In the beginning, gas could only be used in favorable winds, otherwise the Germans would have been poisoned as well. But such propitious winds only blew a few days a month in Flanders. In the end, the new weapon failed to truly influence the course of the war, and German troops were unable to gain much ground. "The idea behind the weapon was to provide a breakthrough, but nothing had changed by the time the hard fought second battle of Ypres came to a close. In the end, weaponized gas was a failure."
For their own part, the Allies later also developed chemical weapons that were shot with shells. British troops on the French front fired the deadly gas phosgene for the first time on September 25, 1915. "From then on gas was used like every other conventional weapon. It brought no great change, but locally it could weaken the enemy. Gas became an important psychological weapon, one that was used to grind down the adversary," explains historian Pieter Trogh.

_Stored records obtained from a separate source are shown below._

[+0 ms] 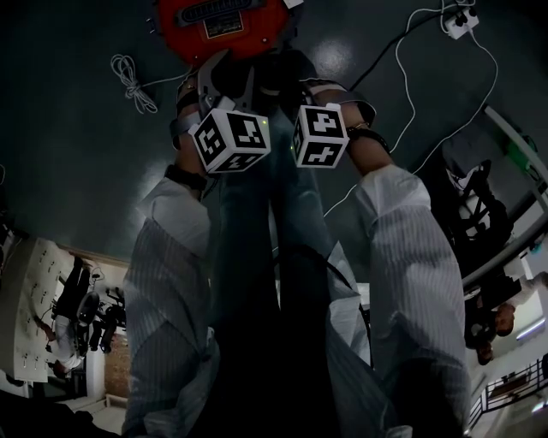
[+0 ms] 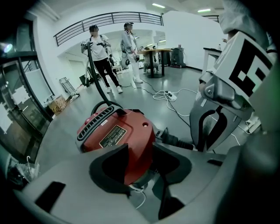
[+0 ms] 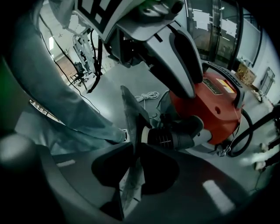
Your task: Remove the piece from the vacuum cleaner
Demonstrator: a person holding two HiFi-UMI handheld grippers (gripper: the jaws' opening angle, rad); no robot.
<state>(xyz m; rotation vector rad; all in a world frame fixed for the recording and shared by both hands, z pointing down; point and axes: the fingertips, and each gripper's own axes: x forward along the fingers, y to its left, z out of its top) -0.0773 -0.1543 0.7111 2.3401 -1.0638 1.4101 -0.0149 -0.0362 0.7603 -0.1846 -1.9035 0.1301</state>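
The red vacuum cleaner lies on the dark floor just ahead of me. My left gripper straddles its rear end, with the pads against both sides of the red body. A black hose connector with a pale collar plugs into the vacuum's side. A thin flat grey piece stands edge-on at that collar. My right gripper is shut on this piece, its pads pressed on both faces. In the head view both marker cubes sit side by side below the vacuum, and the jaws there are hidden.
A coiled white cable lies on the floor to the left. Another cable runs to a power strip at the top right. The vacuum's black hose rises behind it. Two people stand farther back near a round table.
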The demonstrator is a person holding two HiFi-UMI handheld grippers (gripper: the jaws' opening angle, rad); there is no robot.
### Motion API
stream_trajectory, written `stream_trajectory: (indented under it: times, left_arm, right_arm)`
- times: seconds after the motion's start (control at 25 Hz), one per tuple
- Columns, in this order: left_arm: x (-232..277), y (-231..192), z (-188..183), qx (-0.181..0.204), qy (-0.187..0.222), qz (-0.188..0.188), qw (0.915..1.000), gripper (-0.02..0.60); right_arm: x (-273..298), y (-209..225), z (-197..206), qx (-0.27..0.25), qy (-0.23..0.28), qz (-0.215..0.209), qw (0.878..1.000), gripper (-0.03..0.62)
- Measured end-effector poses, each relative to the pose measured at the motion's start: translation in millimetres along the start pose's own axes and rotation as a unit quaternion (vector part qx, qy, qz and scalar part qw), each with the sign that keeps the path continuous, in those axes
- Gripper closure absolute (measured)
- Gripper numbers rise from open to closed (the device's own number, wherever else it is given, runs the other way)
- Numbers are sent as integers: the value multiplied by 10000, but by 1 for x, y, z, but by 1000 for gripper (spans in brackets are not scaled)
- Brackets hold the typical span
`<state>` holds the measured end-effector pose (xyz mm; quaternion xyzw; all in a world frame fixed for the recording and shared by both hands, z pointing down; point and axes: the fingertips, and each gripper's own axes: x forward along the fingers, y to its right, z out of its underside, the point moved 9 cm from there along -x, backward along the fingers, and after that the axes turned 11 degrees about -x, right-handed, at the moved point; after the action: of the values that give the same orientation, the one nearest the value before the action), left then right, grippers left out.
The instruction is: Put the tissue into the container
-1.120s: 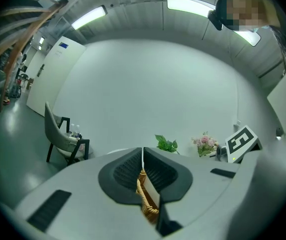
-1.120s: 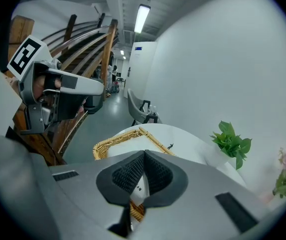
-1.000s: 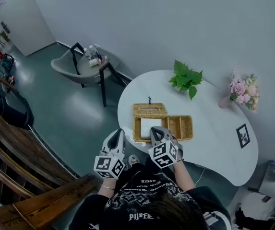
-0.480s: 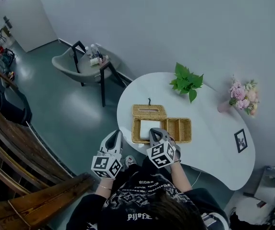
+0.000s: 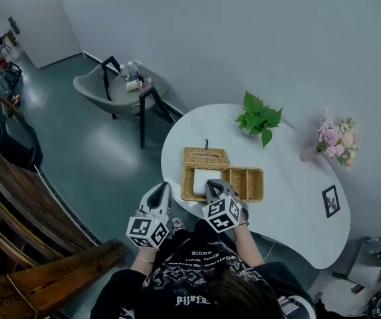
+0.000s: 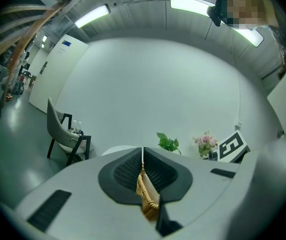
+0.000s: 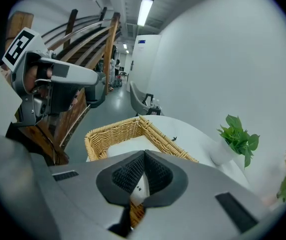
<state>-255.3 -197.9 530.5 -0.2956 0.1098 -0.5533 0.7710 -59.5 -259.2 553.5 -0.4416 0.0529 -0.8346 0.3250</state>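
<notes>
Fingers on both my grippers are pressed together with nothing between them. The left gripper point(image 5: 162, 190) hangs just off the edge of the counter point(image 5: 290, 198), over the floor. The right gripper point(image 5: 214, 185) sits at the near rim of the wicker basket point(image 5: 251, 173).

Over the last second almost nothing has changed. Both grippers stay where they were, both stay closed, and only my head has drifted a little. The white tissue pack point(image 5: 203, 176) was already lying in the left end of the basket and it lies there now, untouched. I judge the placing done, with only the flat wicker lid point(image 5: 206, 155) behind the basket perhaps left to deal with.

My right gripper covers the near edge of the pack and that stretch of the rim, so I cannot tell how squarely the pack is seated. I also cannot tell whether the lid is hinged to the basket or loose, or whether a divider splits the basket. The small dark print on the pack, seen past my right fingers, is too tiny to read.
</notes>
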Motion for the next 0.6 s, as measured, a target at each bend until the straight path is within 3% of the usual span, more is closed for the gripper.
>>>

The armies soon developed gas masks, which were initially made of cloth, then of leather, then rubber, but in most cases the soldiers, and especially the civilian population were utterly defenseless against the chemicals. Trogh explains that soldiers who fled the trenches to escape approaching gas clouds were punished as deserters.
"A number of soldiers who fled the gas attacks were later court-martialed and then summarily executed. This was intended to force troops to maintain their positions, even though there was absolutely no defense against such gas attacks." Van Wanzeele says that he found a lot of empty rum bottles in the trenches that he excavated. "They drank courage when they had nothing else."
Internationally ostracized, but still not gone
Weaponized gas was first forbidden in 1899, in the Hague Convention respecting the Laws and Customs of War on Land. Yet that hindered neither the Germans, the French, nor the British from secretly developing chemical weapons. On the German side, Fritz Haber was responsible for their development. The chemistry professor and army captain became the "Father of Chemical Warfare," and was awarded the Nobel Prize for Chemistry, albeit for his work on synthetic fertilizer. The use of chemical weapons was once again outlawed through international treaties in 1925.
During the Second World War all sides possessed large stockpiles of chemical weapons, but refrained from using them. It was not until passage of the 1997 Chemical Weapons Convention that chemical weapons became wholly ostracized internationally. Iraqi dictator Saddam Hussein used chemical weapons against Iranian forces on a large scale in 1980, at the start of the Iran-Iraq War, and once more against Kurdish civilians in 1988. Chemical weapons were also used in the Syrian civil war, a fact confirmed by the United Nations. It is a point of contention as to who was responsible for their use, but the West considers Syrian president Bashar al-Assad to be the guilty party.
A hundred years after their first use in wartime Flanders, chemical weapons have yet to be completely removed from its battlefields. A century later one still finds their remnants lying around Belgium. As Trogh says, "They are still there; when foundations are dug on building sites they always find gas canisters. Then a special unit of the Belgian army has to be called in to secure the munitions."